Ben Pile: The GWPF, Crok & Lewis, And Positioning Sceptics
As we all now know, Marcel Crok and Nicholas Lewis have written a report on the IPCC’s treatment of climate sensitivity, published by the GWPF. The GWPF’s press release is here, the long version of the report is here, and the short version is here.
Andrew Orlowski has a nice piece on the report comprising a Q&A with Lewis at the Register.
The nuts and bolts of the science have never been of interest to this blog — that is for other blogs. But what is interesting about challenges to putative mainstream climate science is the responses that they generate. The scientific controversy isn’t generally very interesting, except to those who already take a particular interest in climate science’s debates. What this blog argues is that the treatment of scientific debates often reveal much more about the prevailing politics — the context of the climate debate — than a narrow treatment of scientific questions can reveal. [...]
What does the response to the Lewis & Crok report tell us about the politics of today’s climate debate?
There were some rapid replies from science. Notably, Piers Foster at Ed Hawkins’ Climate Lab Book, set out his own analysis of the Lewis & Crok paper, without — as far as I can tell — any obvious ideological baggage, though some sceptics pointed out that the reply was obfuscation, rather than a serious rejoinder. The consensus police arrived, as they are inclined to, to manage the situation in the way only they know how.

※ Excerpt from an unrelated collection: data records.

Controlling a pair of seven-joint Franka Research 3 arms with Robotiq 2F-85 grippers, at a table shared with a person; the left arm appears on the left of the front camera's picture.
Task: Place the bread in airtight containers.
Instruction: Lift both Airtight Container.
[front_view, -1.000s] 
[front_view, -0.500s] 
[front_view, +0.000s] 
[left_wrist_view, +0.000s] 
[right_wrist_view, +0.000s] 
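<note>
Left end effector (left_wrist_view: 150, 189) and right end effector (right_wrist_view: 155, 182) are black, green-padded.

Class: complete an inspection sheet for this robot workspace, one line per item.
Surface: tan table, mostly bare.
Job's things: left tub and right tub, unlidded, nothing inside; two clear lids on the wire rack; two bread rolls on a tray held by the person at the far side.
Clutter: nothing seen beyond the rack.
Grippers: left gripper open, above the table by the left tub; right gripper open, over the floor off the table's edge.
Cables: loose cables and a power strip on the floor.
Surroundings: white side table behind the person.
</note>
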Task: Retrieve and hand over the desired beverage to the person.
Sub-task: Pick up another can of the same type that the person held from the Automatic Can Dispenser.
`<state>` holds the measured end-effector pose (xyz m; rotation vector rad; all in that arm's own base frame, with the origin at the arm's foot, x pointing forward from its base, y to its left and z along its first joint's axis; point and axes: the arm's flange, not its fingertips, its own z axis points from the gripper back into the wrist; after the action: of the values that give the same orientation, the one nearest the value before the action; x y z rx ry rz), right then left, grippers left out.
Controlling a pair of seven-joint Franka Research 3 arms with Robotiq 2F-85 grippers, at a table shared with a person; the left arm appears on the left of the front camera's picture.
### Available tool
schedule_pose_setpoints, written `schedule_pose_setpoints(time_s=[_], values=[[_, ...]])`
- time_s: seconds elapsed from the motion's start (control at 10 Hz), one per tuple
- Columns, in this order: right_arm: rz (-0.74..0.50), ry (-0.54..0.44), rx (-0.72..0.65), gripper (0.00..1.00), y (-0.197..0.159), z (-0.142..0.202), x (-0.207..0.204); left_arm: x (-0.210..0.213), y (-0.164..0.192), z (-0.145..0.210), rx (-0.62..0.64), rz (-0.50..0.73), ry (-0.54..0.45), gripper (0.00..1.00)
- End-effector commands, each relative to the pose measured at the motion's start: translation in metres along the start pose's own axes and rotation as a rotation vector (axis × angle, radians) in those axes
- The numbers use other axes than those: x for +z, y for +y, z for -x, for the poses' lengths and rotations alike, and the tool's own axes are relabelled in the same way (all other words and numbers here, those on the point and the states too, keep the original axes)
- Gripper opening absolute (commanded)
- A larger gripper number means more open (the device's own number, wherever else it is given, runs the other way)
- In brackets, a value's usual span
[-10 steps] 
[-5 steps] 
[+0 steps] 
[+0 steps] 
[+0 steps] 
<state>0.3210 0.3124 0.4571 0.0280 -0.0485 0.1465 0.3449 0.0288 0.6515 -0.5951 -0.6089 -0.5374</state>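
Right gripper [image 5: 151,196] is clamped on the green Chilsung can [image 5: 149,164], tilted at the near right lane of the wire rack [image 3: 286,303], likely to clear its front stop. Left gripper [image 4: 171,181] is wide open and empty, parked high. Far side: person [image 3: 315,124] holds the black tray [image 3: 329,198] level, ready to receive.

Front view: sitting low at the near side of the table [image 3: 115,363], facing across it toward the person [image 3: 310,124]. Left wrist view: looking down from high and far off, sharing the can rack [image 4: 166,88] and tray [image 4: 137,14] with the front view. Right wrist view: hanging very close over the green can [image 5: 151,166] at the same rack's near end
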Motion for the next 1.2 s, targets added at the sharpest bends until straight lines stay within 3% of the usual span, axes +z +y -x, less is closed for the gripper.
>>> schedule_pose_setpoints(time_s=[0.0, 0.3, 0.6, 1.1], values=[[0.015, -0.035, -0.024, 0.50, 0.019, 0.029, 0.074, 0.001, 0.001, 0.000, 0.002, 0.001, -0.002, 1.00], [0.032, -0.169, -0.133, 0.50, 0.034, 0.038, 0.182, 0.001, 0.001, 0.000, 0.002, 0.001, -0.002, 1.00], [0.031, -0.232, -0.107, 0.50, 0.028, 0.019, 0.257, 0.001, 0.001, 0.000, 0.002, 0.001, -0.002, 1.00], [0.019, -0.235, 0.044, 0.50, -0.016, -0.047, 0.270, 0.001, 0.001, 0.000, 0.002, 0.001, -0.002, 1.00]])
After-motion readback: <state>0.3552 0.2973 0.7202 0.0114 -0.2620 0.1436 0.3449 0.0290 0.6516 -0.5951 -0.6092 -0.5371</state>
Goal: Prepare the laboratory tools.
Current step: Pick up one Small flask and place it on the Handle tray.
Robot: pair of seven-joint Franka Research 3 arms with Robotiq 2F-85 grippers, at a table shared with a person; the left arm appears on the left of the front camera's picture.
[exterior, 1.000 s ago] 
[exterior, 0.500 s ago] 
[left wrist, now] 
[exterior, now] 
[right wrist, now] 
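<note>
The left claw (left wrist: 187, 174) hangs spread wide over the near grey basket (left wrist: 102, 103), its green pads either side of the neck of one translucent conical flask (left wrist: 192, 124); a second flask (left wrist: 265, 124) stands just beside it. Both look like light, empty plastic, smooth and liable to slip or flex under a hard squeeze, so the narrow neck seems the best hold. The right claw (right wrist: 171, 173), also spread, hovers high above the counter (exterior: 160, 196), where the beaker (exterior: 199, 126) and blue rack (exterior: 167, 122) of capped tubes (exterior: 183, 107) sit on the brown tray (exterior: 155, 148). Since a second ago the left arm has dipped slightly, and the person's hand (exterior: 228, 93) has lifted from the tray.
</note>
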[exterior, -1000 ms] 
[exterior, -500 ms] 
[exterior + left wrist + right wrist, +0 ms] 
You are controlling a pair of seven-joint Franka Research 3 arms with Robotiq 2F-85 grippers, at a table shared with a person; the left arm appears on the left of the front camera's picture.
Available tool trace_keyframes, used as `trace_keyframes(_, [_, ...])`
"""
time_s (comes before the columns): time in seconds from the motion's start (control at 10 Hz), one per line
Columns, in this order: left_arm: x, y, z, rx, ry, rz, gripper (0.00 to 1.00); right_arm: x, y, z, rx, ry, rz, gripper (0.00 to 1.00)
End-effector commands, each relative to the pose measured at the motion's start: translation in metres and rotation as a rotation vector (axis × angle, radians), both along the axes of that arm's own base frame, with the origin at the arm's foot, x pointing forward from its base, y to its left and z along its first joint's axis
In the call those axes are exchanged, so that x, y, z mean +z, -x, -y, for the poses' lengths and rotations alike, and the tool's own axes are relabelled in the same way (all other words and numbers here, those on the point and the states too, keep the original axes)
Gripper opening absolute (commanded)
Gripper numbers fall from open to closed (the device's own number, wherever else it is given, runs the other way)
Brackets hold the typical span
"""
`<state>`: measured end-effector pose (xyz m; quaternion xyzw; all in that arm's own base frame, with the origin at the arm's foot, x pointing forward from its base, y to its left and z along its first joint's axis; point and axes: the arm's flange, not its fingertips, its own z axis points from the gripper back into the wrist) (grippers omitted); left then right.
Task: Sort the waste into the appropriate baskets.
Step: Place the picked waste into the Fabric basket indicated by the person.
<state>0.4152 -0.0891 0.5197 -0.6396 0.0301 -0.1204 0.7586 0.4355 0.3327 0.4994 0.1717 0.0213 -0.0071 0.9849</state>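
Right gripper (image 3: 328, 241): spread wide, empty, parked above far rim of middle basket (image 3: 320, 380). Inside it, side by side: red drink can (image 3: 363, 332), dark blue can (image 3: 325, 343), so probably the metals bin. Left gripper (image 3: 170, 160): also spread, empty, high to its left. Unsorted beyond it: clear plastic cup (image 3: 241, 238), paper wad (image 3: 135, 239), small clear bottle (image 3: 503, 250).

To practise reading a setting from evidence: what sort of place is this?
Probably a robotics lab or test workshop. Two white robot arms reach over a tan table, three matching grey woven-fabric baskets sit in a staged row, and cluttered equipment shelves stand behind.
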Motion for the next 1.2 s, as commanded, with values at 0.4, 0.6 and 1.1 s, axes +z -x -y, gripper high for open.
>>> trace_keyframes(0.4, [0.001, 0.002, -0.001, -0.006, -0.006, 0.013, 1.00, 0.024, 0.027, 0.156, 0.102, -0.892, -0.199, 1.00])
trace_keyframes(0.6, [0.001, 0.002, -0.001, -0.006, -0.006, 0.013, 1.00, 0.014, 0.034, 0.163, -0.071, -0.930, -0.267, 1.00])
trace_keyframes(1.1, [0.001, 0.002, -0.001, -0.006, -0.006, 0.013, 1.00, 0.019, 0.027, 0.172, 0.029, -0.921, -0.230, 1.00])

The Science Media Centre soon followed with an attempt at ‘expert reaction to new report on climate sensitivity published by the Global Warming Policy Foundation‘. The SMC’s approach to climate is less about getting clear scientific advice to the public debate than it is about getting rehearsed soundbytes from scientists into the press as quickly as possible. This is PR. And so it is no surprise that Bob Ward (him again!) sits on the organisation’s advisory committee. Readers of Bishop Hill blog will already know that Chief Executive of the SMC, Fiona Fox, is chairing a ‘debate’ about the question ‘Are there really two sides to every science story?‘ later this month, apparently in the wake of Lord Lawson’s appearance on Radio 4′s Today programme opposite Hoskins, which caused so much ire. Notably, the panellists do not include anyone from the side which might claim there is more than one story to the climate debate. It is populated, however, by Bob Ward (him again), and Steve Jones,whose views on sceptics on the BBC is not so different, as reported here, back in 2011.
“I think many now agree that the hallowed principle of ‘journalistic balance’ is problematic when it comes to science and no one has made that point more than me. But I also think we have to be careful about where lines are drawn. Reporting climate change or GM crops as if there is a 50/50 split in science is misleading, inaccurate and poor journalism. But that does not mean that media debates about these controversies should be monopolised by scientists to the exclusion of other voices. I have agreed to chair this debate because I genuinely sit somewhere in the middle and think this panel guarantees a thoughtful, grown up discussion between speakers who care passionately about getting this right.”
Fox’s claim that she sits ‘somewhere in the middle’ is unconvincing. Notice that the SMC did not canvass anyone who welcomed the report, whether they agreed with it or not, as a contribution to the debate. Instead, the SMC’s correspondents belittled it. The SMC trades on the view that ‘science’ produces single answers to simple questions, whereas in reality, science — especially climate science — is a messy process, which investigates poorly understood, and even less clearly defined problems. (If it were otherwise, there would be no need for science). Being ‘half way’ on the question about the appropriate balance of opinion (yes, opinion) in the media is not ‘half way’ between censorship and editorial freedom. The idea that one can be half way on such a question is almost as absurd as the idea that Bob Ward can contribute to a ‘a thoughtful, grown up discussion’, much less guarantee one.
The SMC has not challenged Ward’s particular form of emphasis on the science — and it couldn’t. And it has not challenged the nonsense emerging from environmental psychology, such as that coming from Cardiff University (about which more follows) and Stephan Lewandowsky. It has not challenged the tone or the content of the UK’s Chief Scientific Advisers’ comments on climate change, nor the Royal Society’s presidents, even where they have been entirely unscientific. And it couldn’t. What use is science to society, if its advocates are not brave enough to point out the nonsense that is produced in the name of the scientific consensus?
Ward now represents an extreme position in the climate debate, which, it seems clear, organisations and individuals will want to move away from in the near future. But for now, the division that Ward wants to maintain between the orthodox position and its critics is sustained, not by clearly articulated scientific dispute, but by a single, entrenched — although perhaps unconscious — political perspective. It emerges under Foster’s attempt to define the scientific disagreement, and it is perpetuated by SMC’s attempt to control the narrative in the wider sphere. The SMC’s emphasis on ‘expert opinion’, reflects the ‘values’ recently evinced by Lewandowsky, that debate about the climate and criticism of his own work is valid only when ‘addressed through proper channels’ — it ‘should take place in the scientific literature’. Lewandowsky is a demonstration of the academy’s failure, and the SMC a demonstration of the need for climate scepticism, right or wrong.